| WHAT THE TASK REQUIRES |
The line containing "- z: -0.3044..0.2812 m" marks the start; please restate exactly that line and only the lines following it through the end of the material below.
(PROVIDED ENTRIES begins)
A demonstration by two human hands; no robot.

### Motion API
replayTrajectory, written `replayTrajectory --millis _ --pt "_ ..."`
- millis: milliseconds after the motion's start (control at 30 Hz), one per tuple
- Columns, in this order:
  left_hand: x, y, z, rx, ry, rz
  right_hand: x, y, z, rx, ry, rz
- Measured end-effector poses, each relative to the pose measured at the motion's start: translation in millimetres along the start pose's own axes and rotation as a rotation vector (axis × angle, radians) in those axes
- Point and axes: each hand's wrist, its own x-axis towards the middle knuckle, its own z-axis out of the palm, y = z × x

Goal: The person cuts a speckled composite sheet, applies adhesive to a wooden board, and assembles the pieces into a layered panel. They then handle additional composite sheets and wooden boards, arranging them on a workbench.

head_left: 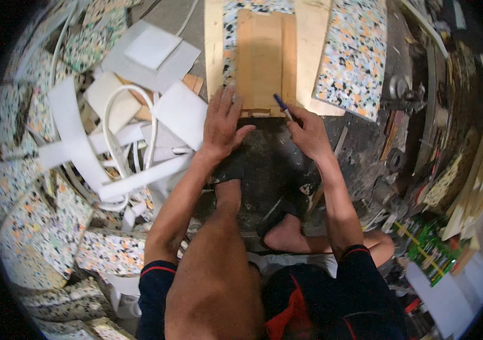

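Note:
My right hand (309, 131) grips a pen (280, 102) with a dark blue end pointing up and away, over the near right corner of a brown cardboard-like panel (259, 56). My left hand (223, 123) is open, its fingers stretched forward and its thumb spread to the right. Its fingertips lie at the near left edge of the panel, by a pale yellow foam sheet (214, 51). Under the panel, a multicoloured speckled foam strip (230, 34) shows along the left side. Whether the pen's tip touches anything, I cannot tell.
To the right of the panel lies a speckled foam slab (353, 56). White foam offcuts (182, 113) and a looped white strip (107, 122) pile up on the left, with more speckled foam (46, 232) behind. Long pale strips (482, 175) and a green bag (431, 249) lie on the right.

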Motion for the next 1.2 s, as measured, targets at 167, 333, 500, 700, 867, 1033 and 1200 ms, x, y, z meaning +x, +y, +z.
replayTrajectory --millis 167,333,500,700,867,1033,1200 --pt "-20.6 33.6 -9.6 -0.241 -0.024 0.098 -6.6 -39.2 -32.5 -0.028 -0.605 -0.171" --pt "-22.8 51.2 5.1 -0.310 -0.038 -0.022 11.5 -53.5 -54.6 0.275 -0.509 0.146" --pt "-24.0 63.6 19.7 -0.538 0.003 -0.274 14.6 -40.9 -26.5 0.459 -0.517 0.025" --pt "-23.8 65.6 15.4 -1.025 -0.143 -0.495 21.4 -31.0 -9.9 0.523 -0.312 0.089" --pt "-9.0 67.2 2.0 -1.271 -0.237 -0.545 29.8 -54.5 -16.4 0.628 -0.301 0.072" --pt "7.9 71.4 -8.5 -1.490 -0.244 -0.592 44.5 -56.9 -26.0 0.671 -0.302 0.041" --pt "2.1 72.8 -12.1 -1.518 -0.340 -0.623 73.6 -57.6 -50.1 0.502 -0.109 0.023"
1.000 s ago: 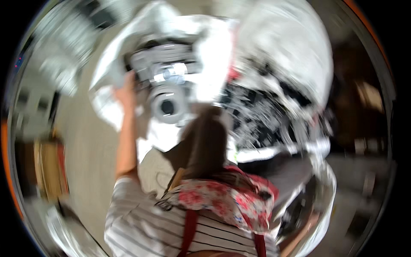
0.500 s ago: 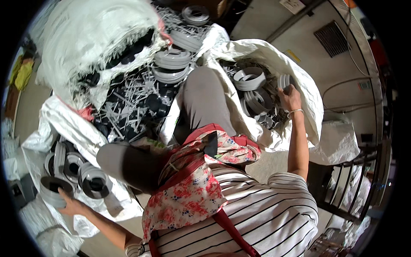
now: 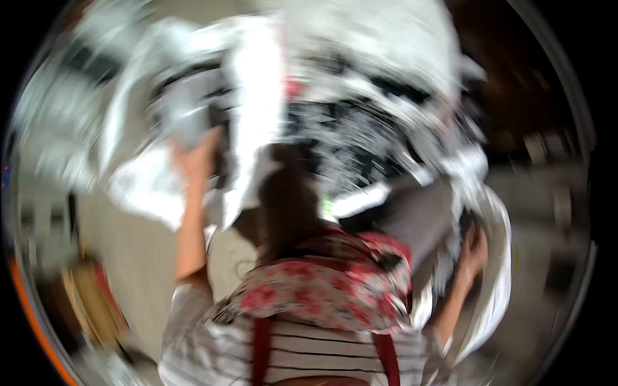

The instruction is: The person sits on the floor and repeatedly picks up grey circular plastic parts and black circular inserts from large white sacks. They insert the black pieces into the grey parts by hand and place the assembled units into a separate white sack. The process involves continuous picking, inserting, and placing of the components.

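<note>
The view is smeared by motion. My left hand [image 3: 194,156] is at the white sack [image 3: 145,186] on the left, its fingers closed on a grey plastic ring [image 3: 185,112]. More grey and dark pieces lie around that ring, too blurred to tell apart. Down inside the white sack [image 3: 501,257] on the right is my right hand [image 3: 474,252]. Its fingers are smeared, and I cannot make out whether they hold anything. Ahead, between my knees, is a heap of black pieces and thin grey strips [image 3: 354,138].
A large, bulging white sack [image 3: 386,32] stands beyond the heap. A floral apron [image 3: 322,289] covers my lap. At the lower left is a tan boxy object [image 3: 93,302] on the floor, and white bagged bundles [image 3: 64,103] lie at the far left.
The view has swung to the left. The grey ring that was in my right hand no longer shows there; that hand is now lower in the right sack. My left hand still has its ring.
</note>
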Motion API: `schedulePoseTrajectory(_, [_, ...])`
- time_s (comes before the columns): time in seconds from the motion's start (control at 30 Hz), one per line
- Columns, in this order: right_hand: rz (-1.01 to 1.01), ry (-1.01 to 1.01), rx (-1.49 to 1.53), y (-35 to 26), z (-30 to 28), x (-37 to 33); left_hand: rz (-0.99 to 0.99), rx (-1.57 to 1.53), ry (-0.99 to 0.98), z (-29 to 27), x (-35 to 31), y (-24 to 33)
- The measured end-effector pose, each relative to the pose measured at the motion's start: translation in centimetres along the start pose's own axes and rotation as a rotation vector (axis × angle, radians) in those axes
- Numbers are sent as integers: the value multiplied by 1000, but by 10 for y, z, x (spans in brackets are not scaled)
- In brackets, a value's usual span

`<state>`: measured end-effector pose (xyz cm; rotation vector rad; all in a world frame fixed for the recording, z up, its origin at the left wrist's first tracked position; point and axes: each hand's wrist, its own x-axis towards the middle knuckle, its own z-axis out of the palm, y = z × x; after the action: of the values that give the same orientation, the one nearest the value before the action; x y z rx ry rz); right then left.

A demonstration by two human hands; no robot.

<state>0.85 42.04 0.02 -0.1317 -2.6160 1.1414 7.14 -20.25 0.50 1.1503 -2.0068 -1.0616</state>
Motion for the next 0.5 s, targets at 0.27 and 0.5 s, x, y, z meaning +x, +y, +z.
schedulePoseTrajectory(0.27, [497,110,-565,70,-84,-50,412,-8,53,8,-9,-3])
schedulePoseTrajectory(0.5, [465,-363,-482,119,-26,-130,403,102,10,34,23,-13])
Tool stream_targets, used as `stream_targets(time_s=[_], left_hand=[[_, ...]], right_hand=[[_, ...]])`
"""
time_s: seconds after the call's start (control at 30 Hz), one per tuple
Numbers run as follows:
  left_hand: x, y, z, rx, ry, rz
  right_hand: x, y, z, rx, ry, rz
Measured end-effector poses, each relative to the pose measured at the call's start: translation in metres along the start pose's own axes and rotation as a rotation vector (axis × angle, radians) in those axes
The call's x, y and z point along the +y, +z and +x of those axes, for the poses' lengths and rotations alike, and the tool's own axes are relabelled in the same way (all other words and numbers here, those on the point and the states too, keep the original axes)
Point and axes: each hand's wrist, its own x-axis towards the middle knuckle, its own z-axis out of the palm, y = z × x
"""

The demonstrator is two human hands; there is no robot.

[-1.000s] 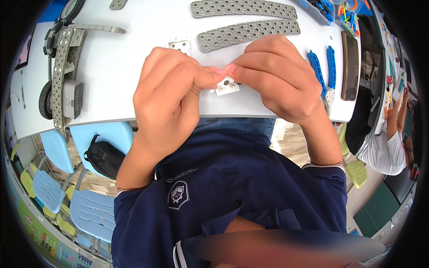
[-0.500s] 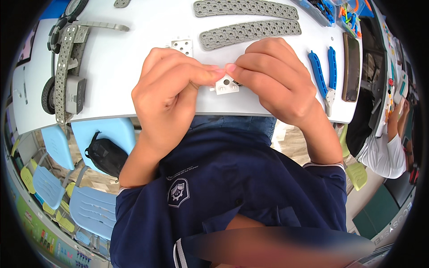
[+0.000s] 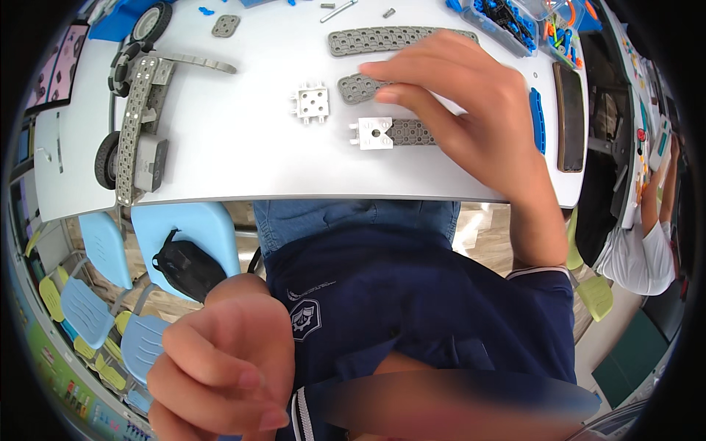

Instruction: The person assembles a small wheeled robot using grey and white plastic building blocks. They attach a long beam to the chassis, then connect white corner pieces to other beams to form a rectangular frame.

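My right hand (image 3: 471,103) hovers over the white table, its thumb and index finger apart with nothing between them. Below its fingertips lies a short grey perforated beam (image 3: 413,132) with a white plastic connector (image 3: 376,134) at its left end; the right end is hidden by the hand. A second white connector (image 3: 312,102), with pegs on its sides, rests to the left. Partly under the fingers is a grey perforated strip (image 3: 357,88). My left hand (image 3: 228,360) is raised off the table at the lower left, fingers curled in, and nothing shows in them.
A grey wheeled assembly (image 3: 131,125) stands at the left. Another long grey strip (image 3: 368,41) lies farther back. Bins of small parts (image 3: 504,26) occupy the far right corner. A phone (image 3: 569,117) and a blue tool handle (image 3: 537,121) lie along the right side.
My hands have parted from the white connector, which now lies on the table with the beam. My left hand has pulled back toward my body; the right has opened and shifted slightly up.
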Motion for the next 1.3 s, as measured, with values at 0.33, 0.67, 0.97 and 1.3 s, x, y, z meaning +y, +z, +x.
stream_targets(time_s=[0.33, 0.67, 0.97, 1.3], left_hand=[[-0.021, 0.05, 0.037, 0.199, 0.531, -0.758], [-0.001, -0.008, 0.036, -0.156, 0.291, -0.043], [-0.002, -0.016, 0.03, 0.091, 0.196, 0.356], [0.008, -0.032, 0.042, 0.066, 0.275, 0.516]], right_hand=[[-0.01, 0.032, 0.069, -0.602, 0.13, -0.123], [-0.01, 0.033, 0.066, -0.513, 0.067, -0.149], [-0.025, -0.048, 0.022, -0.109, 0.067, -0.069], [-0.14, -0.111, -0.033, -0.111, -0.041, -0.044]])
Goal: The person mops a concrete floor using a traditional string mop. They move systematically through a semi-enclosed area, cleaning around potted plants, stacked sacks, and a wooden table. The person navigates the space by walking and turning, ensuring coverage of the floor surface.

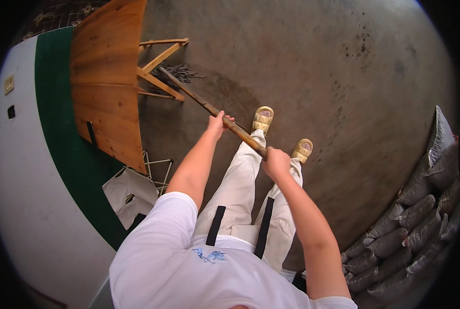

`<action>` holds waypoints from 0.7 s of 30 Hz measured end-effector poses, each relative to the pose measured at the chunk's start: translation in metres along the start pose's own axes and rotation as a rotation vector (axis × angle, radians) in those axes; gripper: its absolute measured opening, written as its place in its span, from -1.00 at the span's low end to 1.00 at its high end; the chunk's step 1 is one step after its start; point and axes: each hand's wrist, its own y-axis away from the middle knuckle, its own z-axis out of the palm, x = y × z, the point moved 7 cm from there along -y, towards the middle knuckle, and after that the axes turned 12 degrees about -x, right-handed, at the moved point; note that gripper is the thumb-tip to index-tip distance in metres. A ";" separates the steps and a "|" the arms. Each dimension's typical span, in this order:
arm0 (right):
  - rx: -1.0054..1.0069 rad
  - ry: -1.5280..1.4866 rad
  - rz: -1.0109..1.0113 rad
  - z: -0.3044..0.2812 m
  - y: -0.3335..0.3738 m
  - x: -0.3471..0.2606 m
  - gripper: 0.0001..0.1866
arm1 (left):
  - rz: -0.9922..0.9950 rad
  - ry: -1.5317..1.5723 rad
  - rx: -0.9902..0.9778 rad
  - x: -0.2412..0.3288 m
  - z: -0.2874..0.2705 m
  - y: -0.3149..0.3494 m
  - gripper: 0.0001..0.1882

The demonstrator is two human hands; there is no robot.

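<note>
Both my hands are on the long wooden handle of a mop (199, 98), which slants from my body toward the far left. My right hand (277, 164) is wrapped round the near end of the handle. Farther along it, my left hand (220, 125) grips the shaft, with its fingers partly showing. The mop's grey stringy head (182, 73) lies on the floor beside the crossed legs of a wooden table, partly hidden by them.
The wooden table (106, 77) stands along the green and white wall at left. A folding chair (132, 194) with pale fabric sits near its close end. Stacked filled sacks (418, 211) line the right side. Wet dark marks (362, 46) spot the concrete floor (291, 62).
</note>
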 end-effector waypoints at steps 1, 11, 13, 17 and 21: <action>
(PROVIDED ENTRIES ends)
| WRITTEN RESPONSE |
  - z: -0.3044..0.2812 m
  - y: -0.3335..0.3738 m
  - x: -0.3471..0.2606 m
  - gripper: 0.0001..0.1866
arm1 (left):
  - rz: -0.9922..0.9950 rad
  - ry: -1.5317..1.5723 rad
  - rx: -0.9902..0.9778 rad
  - x: -0.2412..0.3288 m
  - z: -0.2874..0.2705 m
  - y: -0.3149..0.3494 m
  - gripper: 0.0001..0.1882

The demonstrator is two human hands; there is no robot.

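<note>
Both my hands are on the long wooden handle of a mop (199, 98), which slants from my body toward the far left. My right hand (277, 164) is wrapped round the near end of the handle. Farther along it, my left hand (220, 125) grips the shaft, with its fingers partly showing. The mop's grey stringy head (182, 73) lies on the floor beside the crossed legs of a wooden table, partly hidden by them.
The wooden table (106, 77) stands along the green and white wall at left. A folding chair (132, 194) with pale fabric sits near its close end. Stacked filled sacks (418, 211) line the right side. Wet dark marks (362, 46) spot the concrete floor (291, 62).
</note>
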 end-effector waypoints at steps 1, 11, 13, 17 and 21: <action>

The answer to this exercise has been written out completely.